Retailers Start to Close Flagship Locations

August 1, 2019

For many years, shoppers flocked to destinations like Madison Avenue in Manhattan and Chicago’s Magnificent Mile to experience the best that American retail had to offer. Home to flagship locations from Macy’s, Barneys and many others, these enormous stores acted as potent marketing tools as much as places to buy products. The rise of online shopping changed all that, however, causing multi-floor department stores to lose their appeal. 
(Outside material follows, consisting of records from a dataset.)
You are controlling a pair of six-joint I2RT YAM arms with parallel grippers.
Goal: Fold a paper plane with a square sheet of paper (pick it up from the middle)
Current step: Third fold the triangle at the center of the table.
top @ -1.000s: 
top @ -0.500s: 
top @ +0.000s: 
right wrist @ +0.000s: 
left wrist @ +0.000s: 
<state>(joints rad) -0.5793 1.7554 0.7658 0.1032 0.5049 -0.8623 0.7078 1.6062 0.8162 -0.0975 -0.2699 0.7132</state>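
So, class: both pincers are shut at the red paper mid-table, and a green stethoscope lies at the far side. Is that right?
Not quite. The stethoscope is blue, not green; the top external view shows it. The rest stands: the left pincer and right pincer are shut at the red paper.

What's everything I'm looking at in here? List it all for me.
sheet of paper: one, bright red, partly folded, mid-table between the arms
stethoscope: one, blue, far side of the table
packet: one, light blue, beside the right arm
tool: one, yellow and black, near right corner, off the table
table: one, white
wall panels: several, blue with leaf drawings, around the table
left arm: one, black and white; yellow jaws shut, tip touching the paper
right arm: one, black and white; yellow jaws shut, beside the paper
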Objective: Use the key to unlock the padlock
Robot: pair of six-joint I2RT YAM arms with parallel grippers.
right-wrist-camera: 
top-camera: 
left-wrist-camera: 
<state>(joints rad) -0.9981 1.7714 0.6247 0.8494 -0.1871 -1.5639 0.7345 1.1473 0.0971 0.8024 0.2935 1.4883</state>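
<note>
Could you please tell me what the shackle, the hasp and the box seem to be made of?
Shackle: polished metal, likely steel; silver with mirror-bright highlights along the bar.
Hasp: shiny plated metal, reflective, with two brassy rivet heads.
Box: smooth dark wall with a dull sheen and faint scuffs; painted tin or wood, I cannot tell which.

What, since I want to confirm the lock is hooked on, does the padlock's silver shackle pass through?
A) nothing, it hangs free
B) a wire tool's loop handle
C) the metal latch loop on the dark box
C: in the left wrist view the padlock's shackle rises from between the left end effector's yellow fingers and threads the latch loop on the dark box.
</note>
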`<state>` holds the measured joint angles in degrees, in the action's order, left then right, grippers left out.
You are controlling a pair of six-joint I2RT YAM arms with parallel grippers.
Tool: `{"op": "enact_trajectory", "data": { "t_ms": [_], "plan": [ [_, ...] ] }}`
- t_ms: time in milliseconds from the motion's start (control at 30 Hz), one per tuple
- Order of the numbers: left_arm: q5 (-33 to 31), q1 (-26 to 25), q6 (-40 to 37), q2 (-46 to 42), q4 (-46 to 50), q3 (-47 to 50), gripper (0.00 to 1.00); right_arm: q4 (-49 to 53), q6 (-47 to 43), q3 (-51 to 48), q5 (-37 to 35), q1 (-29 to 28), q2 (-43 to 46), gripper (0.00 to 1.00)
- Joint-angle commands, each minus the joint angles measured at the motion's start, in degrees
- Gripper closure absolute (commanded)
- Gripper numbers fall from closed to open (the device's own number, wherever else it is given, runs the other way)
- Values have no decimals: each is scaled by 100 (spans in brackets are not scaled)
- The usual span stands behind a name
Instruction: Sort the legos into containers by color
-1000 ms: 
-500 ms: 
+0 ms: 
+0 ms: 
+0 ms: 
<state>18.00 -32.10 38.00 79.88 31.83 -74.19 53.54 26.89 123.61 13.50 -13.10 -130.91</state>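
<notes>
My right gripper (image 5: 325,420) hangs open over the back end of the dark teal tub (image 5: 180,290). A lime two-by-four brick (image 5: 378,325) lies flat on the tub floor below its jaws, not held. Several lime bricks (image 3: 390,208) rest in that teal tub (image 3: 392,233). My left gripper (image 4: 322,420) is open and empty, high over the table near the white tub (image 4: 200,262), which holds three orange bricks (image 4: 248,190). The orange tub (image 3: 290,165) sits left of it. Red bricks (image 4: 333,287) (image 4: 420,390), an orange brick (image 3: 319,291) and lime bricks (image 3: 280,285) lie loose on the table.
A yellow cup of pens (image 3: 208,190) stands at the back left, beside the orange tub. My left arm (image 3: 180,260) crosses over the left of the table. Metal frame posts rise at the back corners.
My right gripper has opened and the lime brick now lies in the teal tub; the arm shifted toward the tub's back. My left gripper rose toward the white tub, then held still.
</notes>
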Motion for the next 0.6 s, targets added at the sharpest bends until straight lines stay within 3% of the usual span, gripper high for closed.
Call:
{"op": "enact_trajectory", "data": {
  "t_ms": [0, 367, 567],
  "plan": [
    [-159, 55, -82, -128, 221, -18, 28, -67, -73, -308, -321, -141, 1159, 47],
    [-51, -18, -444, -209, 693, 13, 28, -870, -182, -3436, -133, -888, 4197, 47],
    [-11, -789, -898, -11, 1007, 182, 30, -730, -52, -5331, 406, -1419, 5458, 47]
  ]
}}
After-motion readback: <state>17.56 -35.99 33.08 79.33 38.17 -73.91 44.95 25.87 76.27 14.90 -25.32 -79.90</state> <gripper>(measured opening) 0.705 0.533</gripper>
As a result, many top retailers are closing the doors on their flagship locations. Over the last year, Madison Avenue has lost iconic stores from Gap, Tommy Hilfiger, and Ralph Lauren. Even the 10-story Manhattan institution Barneys is at risk of shuttering. Meanwhile, Abercrombie announced it would close a New York flagship along with major locations in Italy and Japan. Altogether, the world’s most prominent shopping destinations lost 353,000 square feet of retail space last year. Besides the increased competition from e-commerce outlets, companies also face sky-high rents that are likely to keep going up. 

Still, some retailers are looking to change the concept of flagship stores rather than close them completely. For instance, in late 2018 Nike opened a huge location on Manhattan’s Fifth Avenue that has no cash registers. Instead, customers explore the showroom and scan a QR code when they find something interesting. Any items they scan are then sent to a fitting room or a designated spot for pickup. Meanwhile, the new Levi’s flagship in Times Square features expanded dressing rooms as well as tailors who can trim jeans or add patches. Experts say these experience-focused concepts offer more to today’s consumers than the shopping palaces of the past. “I don’t think you have a need for these massive stores,” said retail consultant Stacey Widlitz. “Shoppers are shopping completely differently. You don’t need a full assortment. They have to become an experience, letting customers get to know who you are versus selling stuff.” 

Questions:

  1. Why are some retailers closing their flagship locations in prominent shopping areas?
  2. Why are Nike and Levi’s focusing more on customer experience rather than providing a huge assortment of products at their flagship locations?